Directions for this task | Which lines in the records below mention the word "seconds"? Copy each one out.

Material for the task |
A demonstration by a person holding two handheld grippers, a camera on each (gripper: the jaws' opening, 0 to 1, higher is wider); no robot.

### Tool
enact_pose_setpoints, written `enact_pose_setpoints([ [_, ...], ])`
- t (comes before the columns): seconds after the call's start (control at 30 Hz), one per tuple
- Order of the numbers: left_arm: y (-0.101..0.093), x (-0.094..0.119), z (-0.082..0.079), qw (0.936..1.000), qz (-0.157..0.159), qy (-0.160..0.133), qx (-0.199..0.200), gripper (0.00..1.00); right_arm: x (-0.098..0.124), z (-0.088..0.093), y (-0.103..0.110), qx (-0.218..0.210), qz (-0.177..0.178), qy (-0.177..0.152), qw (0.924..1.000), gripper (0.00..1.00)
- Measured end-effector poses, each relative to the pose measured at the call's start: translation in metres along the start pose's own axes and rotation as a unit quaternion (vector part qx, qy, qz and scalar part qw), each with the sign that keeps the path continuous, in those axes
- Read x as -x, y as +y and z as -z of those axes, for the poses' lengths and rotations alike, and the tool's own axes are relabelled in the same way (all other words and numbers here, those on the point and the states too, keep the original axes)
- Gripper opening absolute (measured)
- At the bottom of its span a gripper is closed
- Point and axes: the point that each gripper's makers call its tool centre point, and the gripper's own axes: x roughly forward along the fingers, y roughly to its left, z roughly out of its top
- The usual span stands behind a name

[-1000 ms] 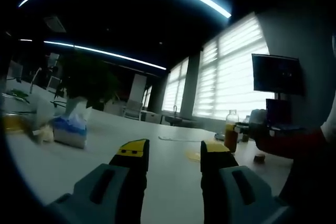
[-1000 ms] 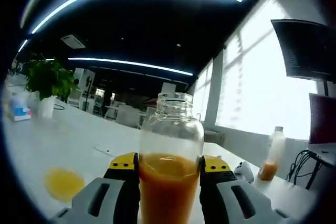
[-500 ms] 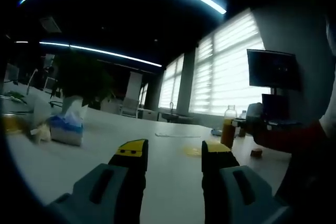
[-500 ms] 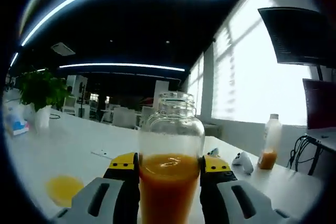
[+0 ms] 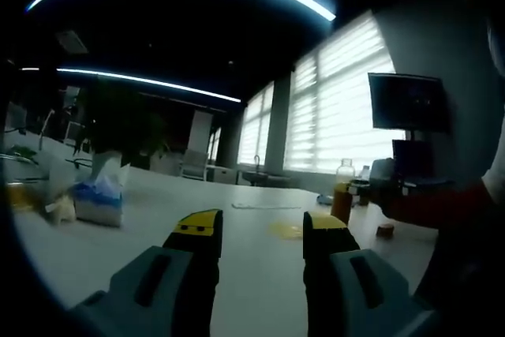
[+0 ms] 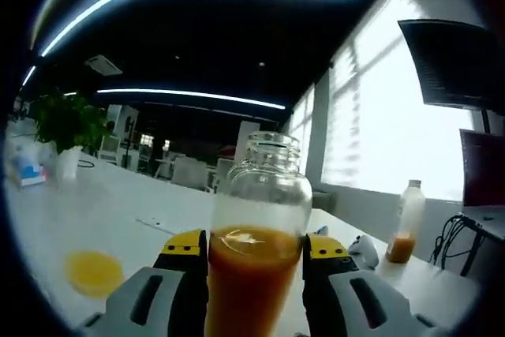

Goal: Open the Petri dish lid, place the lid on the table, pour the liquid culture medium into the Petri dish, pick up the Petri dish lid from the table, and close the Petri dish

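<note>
Currently the right gripper [image 6: 254,270] is clamped on the open bottle [image 6: 259,238] of orange culture medium, upright, about half full, held over the table [image 6: 95,211]. The Petri dish [image 6: 93,271] sits on the table to the left of that bottle in the right gripper view, already showing yellow-orange fill, so I judge the pour is done or nearly so. The left gripper [image 5: 259,234] hovers low over the table with jaws apart and nothing between them. Likely next: set the bottle down well away from the dish, then send the left gripper for the lid. The problem is that I can't make out the lid anywhere; a clear lid on a pale table would be hard to spot. A flat pale patch [image 5: 264,206] lies toward the far edge of the table, identity unclear. The dish rim is too blurred to confirm fill level. A second bottle [image 6: 405,226] stands toward the table's right edge.
</note>
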Motion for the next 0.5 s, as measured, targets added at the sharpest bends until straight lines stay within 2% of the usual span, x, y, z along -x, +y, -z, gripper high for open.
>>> enact_pose_setpoints([
  [0.1,0.000,-0.002,-0.001,1.0000,-0.002,0.001,-0.007,0.32,0.003,-0.004,0.001,-0.002,-0.011,-0.002,0.9999,0.49],
  [0.27,-0.001,-0.007,-0.008,0.9999,-0.004,-0.004,-0.011,0.32,0.001,-0.013,-0.004,-0.009,-0.021,-0.006,0.9997,0.49],
  [0.37,-0.001,-0.010,-0.013,0.9998,-0.006,-0.008,-0.017,0.32,0.004,-0.022,-0.006,-0.016,-0.031,-0.013,0.9993,0.53],
  [0.5,0.000,-0.012,-0.021,0.9994,-0.015,-0.014,-0.028,0.32,0.009,-0.030,-0.009,-0.002,-0.053,-0.014,0.9985,0.57],
])
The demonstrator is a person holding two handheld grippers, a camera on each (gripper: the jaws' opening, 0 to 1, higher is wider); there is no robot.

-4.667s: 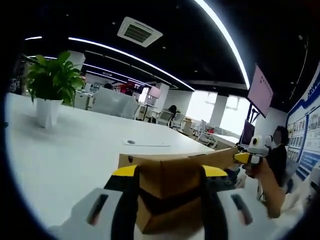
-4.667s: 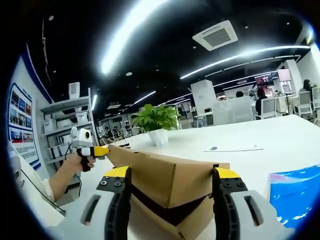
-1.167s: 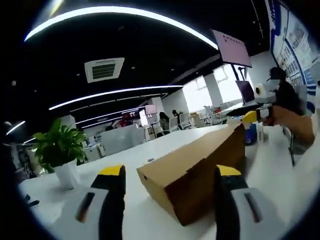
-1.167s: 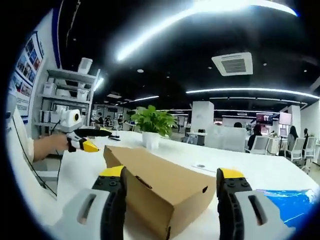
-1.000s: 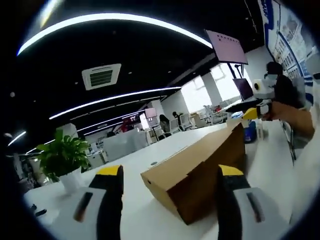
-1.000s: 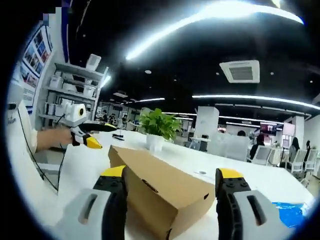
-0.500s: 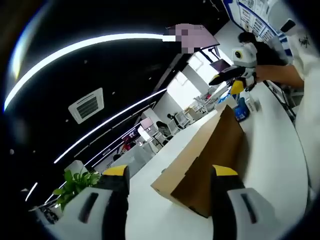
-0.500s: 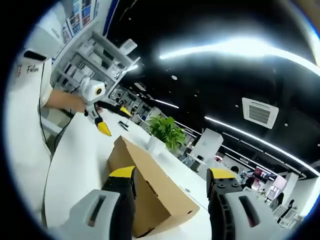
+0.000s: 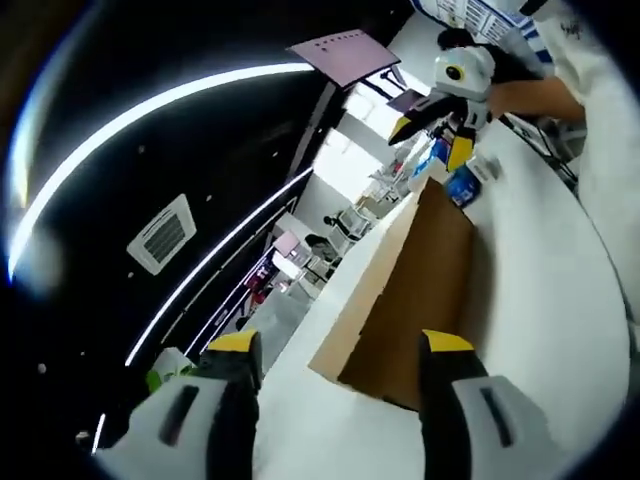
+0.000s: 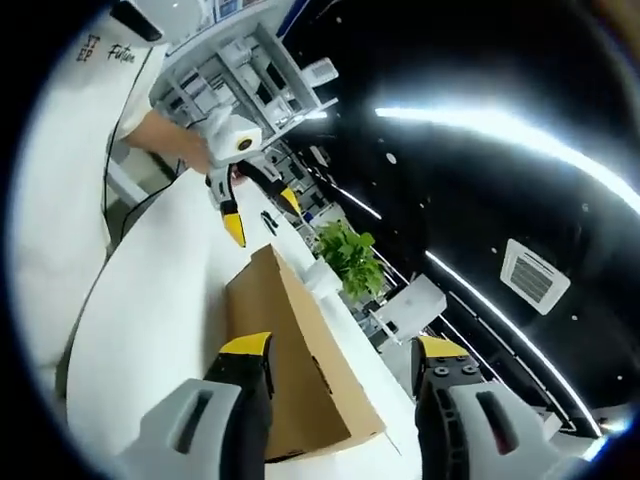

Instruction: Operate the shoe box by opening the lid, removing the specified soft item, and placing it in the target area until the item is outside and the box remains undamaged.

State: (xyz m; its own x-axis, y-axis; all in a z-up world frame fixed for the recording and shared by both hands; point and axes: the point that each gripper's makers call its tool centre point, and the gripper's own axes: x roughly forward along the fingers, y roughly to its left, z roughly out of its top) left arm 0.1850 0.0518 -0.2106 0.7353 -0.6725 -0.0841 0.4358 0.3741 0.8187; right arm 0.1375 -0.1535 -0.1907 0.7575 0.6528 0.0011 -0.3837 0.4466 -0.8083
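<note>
A brown cardboard shoe box (image 9: 410,300) lies on the white table (image 9: 545,300) with its lid down. Its near end sits just beyond my left gripper (image 9: 340,345), whose yellow-tipped jaws stand wide apart and hold nothing. Past the box's far end hovers the right gripper (image 9: 431,140), held in a hand. In the right gripper view the same box (image 10: 290,350) runs away from my right gripper (image 10: 342,347), which is open and empty. The left gripper (image 10: 262,216) hangs open above the box's far end. The box hides its contents.
A blue packet (image 9: 462,185) lies on the table beyond the box. A potted plant (image 10: 350,255) stands behind the box. The person's white sleeve (image 10: 80,150) and storage shelves (image 10: 240,70) are at the left. Bare table (image 10: 150,320) lies beside the box.
Both views have rolled and tilted upward. The dark gap under the lid seen 4.7 s ago is gone. Each gripper now sits higher above the box's far end than before.
</note>
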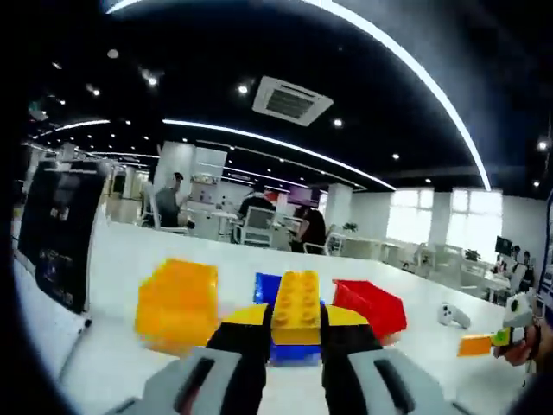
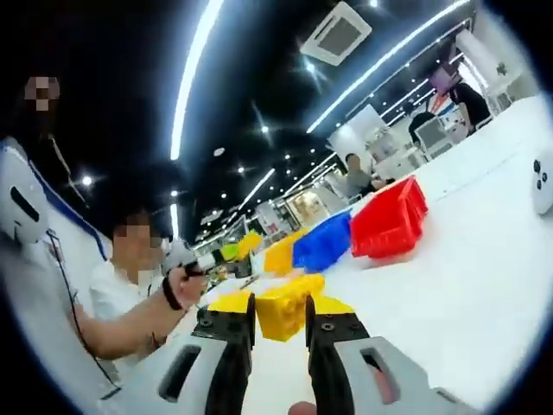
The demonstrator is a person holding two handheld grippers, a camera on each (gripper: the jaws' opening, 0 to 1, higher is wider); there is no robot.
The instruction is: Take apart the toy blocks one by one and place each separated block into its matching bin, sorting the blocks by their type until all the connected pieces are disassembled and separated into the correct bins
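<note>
A: At lower centre of the left gripper view: left claw (image 1: 296, 333) pinching a yellow block (image 1: 296, 307), blue block (image 1: 294, 353) beneath. Yellow bin (image 1: 177, 304), blue bin (image 1: 266, 287), red bin (image 1: 373, 306) behind on the tabletop (image 1: 121, 259).

B: Right gripper view: right claw (image 2: 279, 327) pinching another yellow block (image 2: 285, 309). Step: sorting; next, likely carry it to the yellow bin. A person's hand (image 2: 177, 281) appears here.

Each gripper (image 1: 296, 346) (image 2: 279, 341) has grey bodies with slots, black jaws and yellow tips. Small screws dot the black parts.
</note>
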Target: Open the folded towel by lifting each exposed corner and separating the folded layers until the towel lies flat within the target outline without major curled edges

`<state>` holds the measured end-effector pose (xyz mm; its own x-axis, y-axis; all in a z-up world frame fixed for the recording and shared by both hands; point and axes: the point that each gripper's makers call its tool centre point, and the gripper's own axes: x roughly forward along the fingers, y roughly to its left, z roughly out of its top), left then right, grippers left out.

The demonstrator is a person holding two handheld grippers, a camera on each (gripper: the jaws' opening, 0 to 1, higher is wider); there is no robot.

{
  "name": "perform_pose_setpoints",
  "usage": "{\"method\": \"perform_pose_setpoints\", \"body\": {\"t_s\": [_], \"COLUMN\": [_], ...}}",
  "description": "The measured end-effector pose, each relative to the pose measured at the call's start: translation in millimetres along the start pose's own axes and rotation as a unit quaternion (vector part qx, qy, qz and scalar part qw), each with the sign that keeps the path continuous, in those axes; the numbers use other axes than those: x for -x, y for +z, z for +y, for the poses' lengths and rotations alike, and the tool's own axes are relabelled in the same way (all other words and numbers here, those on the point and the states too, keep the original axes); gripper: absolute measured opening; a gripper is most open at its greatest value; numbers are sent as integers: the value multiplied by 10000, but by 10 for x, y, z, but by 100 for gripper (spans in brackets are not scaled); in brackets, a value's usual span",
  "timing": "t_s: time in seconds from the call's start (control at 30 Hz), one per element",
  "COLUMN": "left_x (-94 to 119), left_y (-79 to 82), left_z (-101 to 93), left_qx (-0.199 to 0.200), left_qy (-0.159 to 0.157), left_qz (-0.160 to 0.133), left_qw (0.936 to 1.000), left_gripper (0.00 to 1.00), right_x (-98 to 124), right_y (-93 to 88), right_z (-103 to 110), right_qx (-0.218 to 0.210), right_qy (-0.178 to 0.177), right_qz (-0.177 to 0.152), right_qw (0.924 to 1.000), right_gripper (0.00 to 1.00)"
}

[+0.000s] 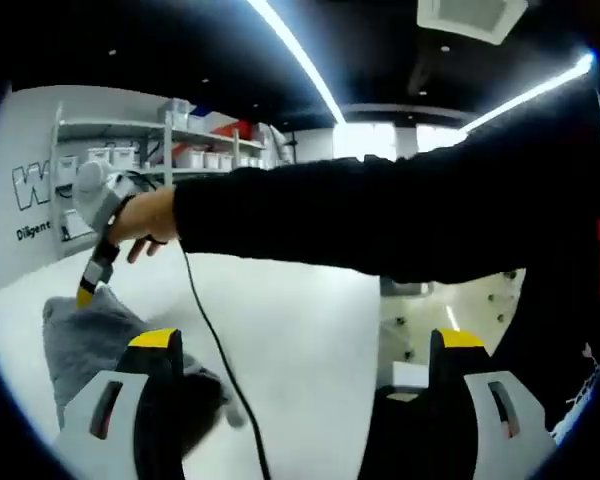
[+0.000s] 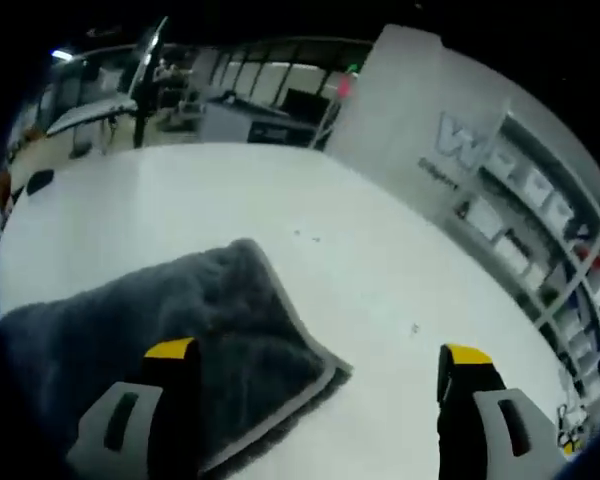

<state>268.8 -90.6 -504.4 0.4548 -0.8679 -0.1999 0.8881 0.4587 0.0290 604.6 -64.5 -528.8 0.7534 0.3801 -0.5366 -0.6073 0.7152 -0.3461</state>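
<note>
In the left gripper view, the towel [image 1: 85, 335] lies on the table [image 1: 300, 330] at the lower left, partly behind the left gripper's [image 1: 305, 345] left jaw. The right gripper [image 1: 84, 292] comes in from the upper left, held by a hand [image 1: 145, 225] whose sleeve [image 1: 400, 215] crosses the view, its tip just above the towel's far edge. A cable [image 1: 215, 350] runs down from the hand across the table. Shelves [image 1: 170, 150] stand behind the table. In the right gripper view, the towel [image 2: 170, 320] lies on the table [image 2: 380, 290] at the lower left, under the right gripper's [image 2: 320, 355] left jaw, its corner between the two jaws; shelves [image 2: 540, 230] stand to the right
</note>
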Motion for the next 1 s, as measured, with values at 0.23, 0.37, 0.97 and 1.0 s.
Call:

Exercise solution |
- t (comes before the columns): seconds after the call's start (control at 30 Hz), one per tuple
  "timing": "t_s: time in seconds from the call's start (control at 30 Hz), one per element",

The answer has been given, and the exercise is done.